November 20, 2008 at 9:49 pm
Hi,
Need a little help here. I have a database that is provided by our data vendor ( that is, I don't control the schema ) and was given a sample query which I am trying to optimise ( Yes, I know is a long query ... )

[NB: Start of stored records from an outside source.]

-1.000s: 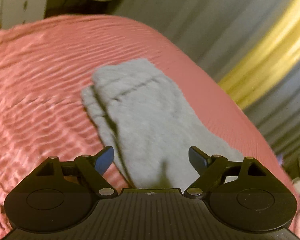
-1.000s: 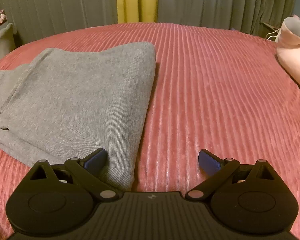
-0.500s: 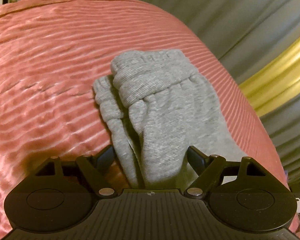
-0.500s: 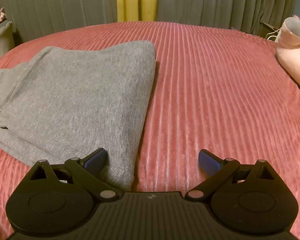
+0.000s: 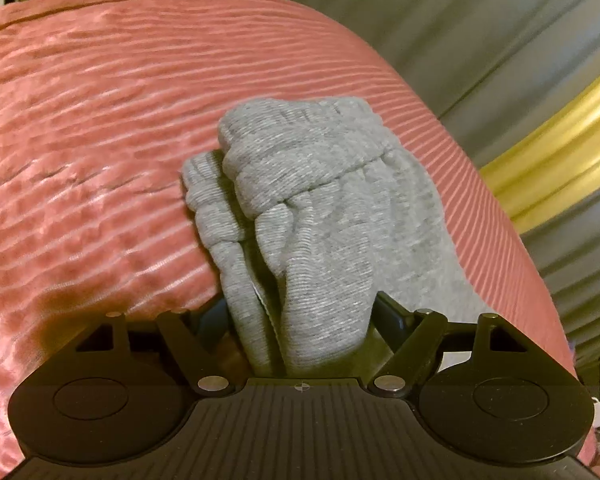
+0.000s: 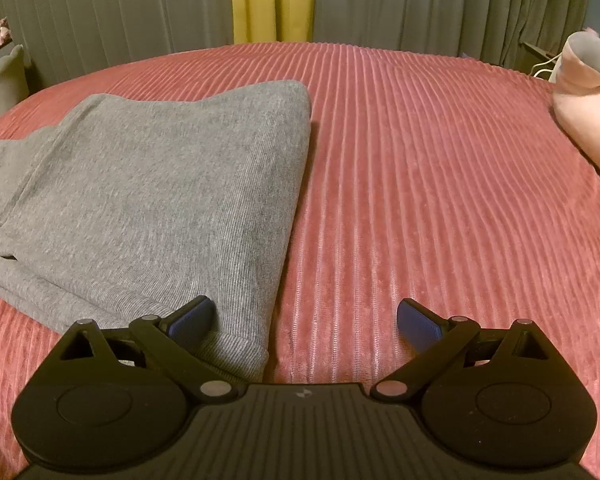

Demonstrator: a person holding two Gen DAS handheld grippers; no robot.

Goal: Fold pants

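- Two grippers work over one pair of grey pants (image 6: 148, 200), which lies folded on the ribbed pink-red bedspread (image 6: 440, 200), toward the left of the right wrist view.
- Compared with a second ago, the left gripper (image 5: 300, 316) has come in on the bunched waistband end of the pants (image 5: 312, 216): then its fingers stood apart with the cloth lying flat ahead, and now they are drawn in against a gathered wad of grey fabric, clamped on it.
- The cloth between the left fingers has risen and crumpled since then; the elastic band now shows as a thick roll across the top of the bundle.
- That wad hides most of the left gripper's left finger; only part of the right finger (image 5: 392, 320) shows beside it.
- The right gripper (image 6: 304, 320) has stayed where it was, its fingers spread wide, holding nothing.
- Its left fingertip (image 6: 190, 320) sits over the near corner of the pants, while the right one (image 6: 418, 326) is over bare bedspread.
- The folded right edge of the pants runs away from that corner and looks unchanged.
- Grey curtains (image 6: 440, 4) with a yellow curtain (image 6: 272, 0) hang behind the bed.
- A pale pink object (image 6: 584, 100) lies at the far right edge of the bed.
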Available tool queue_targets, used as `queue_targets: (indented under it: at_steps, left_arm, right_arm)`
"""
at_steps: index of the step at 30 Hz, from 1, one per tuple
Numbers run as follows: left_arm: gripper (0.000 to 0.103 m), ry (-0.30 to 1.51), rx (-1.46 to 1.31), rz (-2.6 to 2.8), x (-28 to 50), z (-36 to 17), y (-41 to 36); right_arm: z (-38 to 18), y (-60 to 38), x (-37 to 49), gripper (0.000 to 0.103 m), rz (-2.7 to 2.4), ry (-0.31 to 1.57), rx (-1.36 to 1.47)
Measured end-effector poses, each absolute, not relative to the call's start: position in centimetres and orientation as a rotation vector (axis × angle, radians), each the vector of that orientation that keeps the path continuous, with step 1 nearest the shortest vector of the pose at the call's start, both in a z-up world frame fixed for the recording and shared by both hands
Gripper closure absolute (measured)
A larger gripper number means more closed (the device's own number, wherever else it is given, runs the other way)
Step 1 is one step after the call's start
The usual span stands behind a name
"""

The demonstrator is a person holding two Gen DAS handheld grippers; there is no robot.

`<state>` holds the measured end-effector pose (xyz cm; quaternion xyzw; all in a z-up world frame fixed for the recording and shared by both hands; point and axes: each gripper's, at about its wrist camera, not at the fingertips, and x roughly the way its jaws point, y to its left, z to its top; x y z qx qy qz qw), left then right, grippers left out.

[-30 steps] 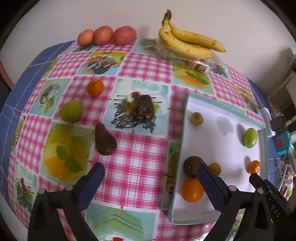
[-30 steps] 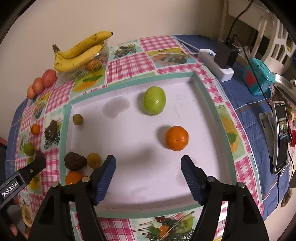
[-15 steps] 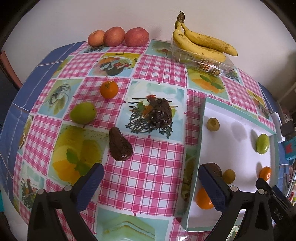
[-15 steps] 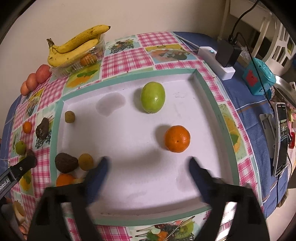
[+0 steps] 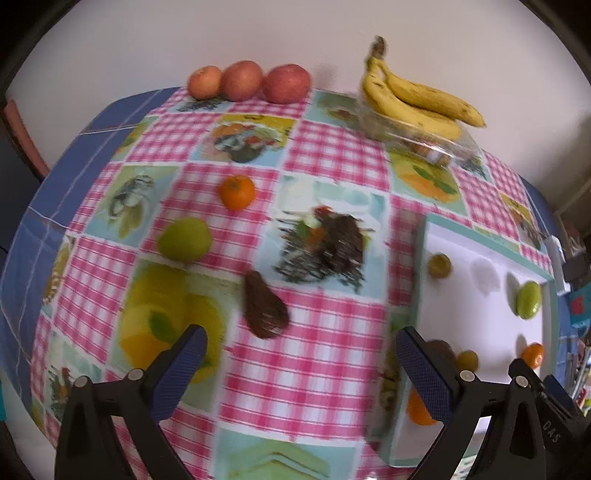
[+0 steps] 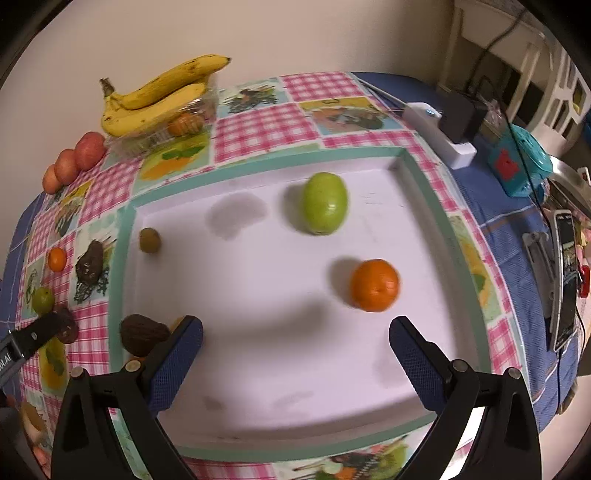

SELECT T.Code, T.Measure, T.Currency_ as ParentFlag, T.Broker, T.Analyst, T.PerDate, T.EstDate, T.Value_ as Estimate,
T.RevDate, (CASE WHEN EXC.EXCLUDEDATE <= '20081121' THEN 1 ELSE 0 end ) as ExcludeFlag
FROM IBGDESTL1 T
LEFT JOIN qai.dbo.IBGDEXCL1 EXC
ON T.CODE = EXC.CODE
AND T.MEASURE = EXC.MEASURE
AND T.BROKER = EXC.BROKER
AND T.ANALYST = EXC.ANALYST
AND T.PERTYPE = EXC.PERTYPE
AND T.PERDATE = EXC.PERDATE
AND T.ESTDATE = EXC.ESTDATE
LEFT JOIN IBGDSTPL1 S
ON T.CODE = S.CODE
AND T.MEASURE = S.MEASURE
AND T.BROKER = S.BROKER
AND T.PERTYPE = S.PERTYPE
AND T.PERDATE = S.PERDATE
AND S.STOPDATE = (SELECT MAX(STOPDATE) FROM IBGDSTPL1
WHERE CODE = S.CODE AND S.MEASURE = MEASURE
AND BROKER = S.BROKER
AND PERTYPE = S.PERTYPE
AND PERDATE = S.PERDATE
AND STOPDATE <= '20081121' )
LEFT JOIN IBGDACTL1 ACT
ON ACT.CODE = T.CODE
AND ACT.MEASURE = T.MEASURE
AND ACT.PERTYPE = 'A'
AND ACT.PERDATE = T.PERDATE
WHERE T.Code in ( 95256, 29, 39)
AND T.measure in ( 8, 9)
AND T.EstDate = ( SELECT MAX(R.EstDate)
FROM IBGDESTL1 R
WHERE T.PERTYPE = 1
AND R.Code = T.Code
AND R.Measure= T.Measure
AND R.Broker = T.Broker
AND R.PerType = T.PerType
AND R.PerDate = T.PerDate
AND R.EstDate <= '20081121')
AND (T.REVDATE > S.STOPDATE
OR S.STOPDATE IS NULL
OR S.STOPDATE > '20081121' )
AND (ACT.RPTDATE >= '20081121'
OR ( ACT.RPTDATE IS NULL
AND T.PerDate >= '20081121'))
The IO Statistics is ...
Table 'Worktable'. Scan count 0, logical reads 0, physical reads 0, read-ahead reads 0, lob logical reads 0, lob physical reads 0, lob read-ahead reads 0.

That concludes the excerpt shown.